- [WORK TO BE COMPLETED]: Where a line below holds the string "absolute", copy that line.
##########
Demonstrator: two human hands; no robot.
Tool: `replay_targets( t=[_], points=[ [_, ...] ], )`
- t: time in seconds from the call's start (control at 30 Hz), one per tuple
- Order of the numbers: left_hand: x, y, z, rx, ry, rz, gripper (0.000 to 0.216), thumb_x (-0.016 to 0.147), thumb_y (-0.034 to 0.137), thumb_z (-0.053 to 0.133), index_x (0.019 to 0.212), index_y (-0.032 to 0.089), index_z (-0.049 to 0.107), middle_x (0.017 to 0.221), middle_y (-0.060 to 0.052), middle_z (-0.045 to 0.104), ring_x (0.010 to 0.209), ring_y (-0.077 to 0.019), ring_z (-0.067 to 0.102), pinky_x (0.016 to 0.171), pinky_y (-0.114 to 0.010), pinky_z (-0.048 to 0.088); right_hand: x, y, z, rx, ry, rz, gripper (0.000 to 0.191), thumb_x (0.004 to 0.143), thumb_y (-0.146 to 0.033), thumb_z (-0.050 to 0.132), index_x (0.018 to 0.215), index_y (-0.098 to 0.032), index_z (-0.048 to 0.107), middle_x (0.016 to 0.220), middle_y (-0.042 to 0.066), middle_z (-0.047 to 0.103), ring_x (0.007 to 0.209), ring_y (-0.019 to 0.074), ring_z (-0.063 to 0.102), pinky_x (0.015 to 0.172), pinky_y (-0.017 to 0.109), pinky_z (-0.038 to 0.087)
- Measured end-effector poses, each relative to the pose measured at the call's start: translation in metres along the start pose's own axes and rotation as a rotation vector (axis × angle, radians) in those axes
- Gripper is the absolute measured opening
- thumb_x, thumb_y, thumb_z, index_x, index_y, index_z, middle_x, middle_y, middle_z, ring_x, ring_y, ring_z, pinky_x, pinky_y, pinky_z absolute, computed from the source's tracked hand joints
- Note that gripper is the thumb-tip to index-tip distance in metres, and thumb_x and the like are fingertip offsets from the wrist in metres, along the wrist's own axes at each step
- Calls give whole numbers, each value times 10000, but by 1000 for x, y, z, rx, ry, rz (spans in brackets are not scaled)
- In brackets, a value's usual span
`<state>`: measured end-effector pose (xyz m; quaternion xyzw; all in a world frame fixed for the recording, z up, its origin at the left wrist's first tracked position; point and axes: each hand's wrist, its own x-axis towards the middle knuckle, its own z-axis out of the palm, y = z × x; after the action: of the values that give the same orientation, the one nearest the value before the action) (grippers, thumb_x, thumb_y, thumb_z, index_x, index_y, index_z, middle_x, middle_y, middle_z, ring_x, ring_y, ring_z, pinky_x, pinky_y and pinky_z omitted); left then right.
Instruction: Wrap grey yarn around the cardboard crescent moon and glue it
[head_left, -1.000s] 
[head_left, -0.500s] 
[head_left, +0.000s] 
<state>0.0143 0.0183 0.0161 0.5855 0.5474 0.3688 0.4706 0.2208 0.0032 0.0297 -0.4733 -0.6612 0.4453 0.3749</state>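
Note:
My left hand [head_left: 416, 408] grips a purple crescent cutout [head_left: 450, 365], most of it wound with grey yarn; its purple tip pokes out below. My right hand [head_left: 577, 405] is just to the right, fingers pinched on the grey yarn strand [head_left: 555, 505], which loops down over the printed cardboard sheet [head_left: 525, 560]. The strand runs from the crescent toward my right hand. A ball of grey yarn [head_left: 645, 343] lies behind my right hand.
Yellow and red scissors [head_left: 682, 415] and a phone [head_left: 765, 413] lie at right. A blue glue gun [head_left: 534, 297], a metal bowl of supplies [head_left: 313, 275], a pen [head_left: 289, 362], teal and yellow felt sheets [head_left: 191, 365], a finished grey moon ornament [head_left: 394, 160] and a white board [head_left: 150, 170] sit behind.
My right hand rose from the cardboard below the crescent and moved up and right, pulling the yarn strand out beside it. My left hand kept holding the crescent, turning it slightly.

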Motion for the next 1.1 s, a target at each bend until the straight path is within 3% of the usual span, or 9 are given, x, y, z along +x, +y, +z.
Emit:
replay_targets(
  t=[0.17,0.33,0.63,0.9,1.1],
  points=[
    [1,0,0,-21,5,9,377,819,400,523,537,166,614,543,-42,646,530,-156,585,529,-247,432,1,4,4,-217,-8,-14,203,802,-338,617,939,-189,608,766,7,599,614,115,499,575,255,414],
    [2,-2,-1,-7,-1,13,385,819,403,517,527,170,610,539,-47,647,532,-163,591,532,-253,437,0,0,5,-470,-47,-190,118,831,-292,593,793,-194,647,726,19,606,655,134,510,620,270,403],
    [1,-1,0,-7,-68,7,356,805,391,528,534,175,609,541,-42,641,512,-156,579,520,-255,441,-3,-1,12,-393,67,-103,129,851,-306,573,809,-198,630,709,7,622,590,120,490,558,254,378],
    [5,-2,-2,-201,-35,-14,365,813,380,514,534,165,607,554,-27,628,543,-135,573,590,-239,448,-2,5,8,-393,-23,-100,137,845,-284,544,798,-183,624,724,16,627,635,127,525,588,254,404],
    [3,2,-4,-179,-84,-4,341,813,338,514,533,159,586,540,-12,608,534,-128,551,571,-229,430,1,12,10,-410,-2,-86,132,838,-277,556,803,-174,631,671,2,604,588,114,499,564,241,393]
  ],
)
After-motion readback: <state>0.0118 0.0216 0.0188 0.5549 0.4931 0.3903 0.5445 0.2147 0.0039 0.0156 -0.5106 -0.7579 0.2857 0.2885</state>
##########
- [ANSWER SECTION]:
- Gripper is the absolute measured opening
- thumb_x, thumb_y, thumb_z, index_x, index_y, index_z, middle_x, middle_y, middle_z, ring_x, ring_y, ring_z, pinky_x, pinky_y, pinky_z absolute, computed from the source's tracked hand joints

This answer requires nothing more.